**Source material**
........

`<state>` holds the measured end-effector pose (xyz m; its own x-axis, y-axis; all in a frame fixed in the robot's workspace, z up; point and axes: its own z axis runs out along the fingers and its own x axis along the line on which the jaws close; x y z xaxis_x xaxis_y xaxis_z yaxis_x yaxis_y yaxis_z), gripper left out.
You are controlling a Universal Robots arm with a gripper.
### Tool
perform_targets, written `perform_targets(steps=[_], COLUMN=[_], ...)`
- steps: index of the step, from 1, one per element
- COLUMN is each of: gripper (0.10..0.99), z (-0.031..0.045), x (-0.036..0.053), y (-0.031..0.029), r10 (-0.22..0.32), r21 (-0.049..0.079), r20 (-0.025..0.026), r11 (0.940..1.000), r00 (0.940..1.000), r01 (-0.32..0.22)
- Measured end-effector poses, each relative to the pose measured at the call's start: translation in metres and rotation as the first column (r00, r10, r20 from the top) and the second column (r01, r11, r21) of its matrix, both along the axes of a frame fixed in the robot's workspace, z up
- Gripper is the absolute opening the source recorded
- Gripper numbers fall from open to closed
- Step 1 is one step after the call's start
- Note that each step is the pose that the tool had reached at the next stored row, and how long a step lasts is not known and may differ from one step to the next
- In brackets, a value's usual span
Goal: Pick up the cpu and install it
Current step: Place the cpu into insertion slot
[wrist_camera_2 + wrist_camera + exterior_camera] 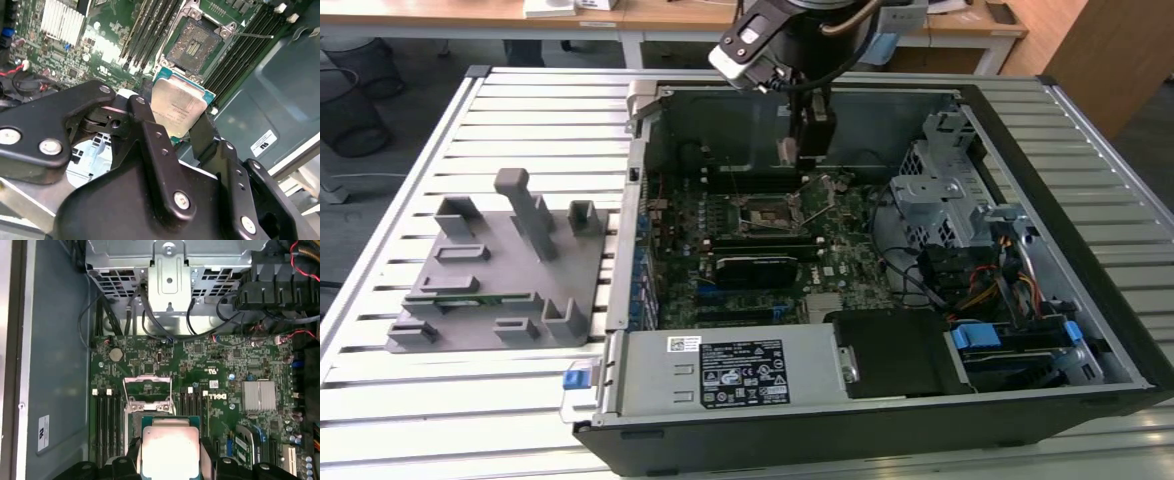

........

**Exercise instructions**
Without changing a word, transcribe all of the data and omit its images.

**Expected output**
`<state>` holds the measured end-effector pose (xyz m; its own x-axis, y-axis; all in a frame fixed in the robot's workspace, z up; point and axes: its own z axis runs out along the fingers and its own x axis along the line on which the jaws close; x y z xaxis_x xaxis_y xaxis_z yaxis_x yaxis_y yaxis_z), gripper left out.
You are controlling a Universal Robots arm with a gripper.
### Tool
perform_targets, written `perform_targets(steps=[_], COLUMN=[_], ...)`
- steps: index of the step, from 1, one per element
- COLUMN is each of: gripper (0.10..0.99), z (-0.031..0.045), x (-0.036..0.053), y (-0.031..0.029), r10 (-0.22..0.32), r21 (-0.049..0.079), r20 (-0.025..0.026), r11 (0.940..1.000), r00 (0.940..1.000), r01 (-0.32..0.22)
- Measured end-effector poses, each relative to the pose measured at the call's start: translation in metres and rotation as the first column (r00, r10, r20 from the top) and the second column (r01, r11, r21) of its matrix, both along the axes of a frame fixed in the robot's workspace, z up
- Gripper is the absolute opening the source recorded
- Gripper numbers fall from open to closed
- Step 1 is one step after the call's start
- Note that each step is the pose that the tool had reached at the next stored row, and how long a step lasts is not known and may differ from one step to the next
- In brackets, a value's usual span
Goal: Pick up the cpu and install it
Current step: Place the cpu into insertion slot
[wrist_camera_2 + wrist_camera + exterior_camera] 

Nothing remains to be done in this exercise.